### Task directions
Each line of the data should be given again exactly.
■ ■ ■
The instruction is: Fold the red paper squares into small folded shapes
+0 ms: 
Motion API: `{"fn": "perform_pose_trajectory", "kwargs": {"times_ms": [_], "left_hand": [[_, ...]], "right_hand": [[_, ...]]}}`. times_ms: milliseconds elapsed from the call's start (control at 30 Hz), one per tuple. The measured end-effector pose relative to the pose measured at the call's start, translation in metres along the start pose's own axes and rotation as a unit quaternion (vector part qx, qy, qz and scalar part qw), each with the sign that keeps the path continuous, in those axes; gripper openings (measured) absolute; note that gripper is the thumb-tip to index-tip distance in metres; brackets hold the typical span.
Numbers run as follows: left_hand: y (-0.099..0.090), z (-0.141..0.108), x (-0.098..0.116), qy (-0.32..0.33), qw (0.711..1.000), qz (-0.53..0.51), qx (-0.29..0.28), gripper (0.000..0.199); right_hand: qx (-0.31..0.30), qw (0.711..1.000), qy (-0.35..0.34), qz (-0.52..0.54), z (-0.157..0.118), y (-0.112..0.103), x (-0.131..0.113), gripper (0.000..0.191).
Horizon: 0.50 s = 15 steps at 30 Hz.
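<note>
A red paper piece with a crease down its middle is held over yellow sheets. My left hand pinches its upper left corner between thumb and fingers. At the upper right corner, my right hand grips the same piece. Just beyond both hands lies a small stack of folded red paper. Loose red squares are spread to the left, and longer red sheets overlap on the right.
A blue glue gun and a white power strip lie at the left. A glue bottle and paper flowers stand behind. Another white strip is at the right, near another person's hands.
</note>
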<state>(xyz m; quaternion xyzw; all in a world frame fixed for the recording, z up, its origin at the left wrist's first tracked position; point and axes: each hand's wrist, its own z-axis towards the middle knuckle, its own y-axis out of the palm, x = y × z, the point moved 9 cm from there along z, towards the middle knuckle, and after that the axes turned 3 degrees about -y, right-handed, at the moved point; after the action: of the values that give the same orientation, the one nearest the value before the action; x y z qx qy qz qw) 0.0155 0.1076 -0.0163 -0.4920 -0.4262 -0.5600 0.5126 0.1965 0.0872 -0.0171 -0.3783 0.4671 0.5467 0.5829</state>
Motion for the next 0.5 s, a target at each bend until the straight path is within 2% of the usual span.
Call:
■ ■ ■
### Final answer
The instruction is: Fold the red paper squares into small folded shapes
+0 ms: 
Motion API: `{"fn": "perform_pose_trajectory", "kwargs": {"times_ms": [_], "left_hand": [[_, ...]], "right_hand": [[_, ...]]}}`. times_ms: milliseconds elapsed from the call's start (control at 30 Hz), one per tuple. The measured end-effector pose relative to the pose measured at the call's start, translation in metres along the start pose's own axes and rotation as a unit quaternion (vector part qx, qy, qz and scalar part qw), each with the sign that keeps the path continuous, in those axes; gripper openings (measured) absolute; note that gripper is the thumb-tip to index-tip distance in metres; brackets hold the typical span.
Numbers run as follows: left_hand: y (-0.099..0.090), z (-0.141..0.108), x (-0.098..0.116), qy (-0.32..0.33), qw (0.711..1.000), qz (-0.53..0.51), qx (-0.29..0.28), gripper (0.000..0.199); right_hand: qx (-0.31..0.30), qw (0.711..1.000), qy (-0.35..0.34), qz (-0.52..0.54), z (-0.157..0.118), y (-0.112..0.103), x (-0.131..0.113), gripper (0.000..0.191).
Horizon: 0.50 s = 15 steps at 30 Hz.
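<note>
A red paper piece with a crease down its middle is held over yellow sheets. My left hand pinches its upper left corner between thumb and fingers. At the upper right corner, my right hand grips the same piece. Just beyond both hands lies a small stack of folded red paper. Loose red squares are spread to the left, and longer red sheets overlap on the right.
A blue glue gun and a white power strip lie at the left. A glue bottle and paper flowers stand behind. Another white strip is at the right, near another person's hands.
</note>
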<state>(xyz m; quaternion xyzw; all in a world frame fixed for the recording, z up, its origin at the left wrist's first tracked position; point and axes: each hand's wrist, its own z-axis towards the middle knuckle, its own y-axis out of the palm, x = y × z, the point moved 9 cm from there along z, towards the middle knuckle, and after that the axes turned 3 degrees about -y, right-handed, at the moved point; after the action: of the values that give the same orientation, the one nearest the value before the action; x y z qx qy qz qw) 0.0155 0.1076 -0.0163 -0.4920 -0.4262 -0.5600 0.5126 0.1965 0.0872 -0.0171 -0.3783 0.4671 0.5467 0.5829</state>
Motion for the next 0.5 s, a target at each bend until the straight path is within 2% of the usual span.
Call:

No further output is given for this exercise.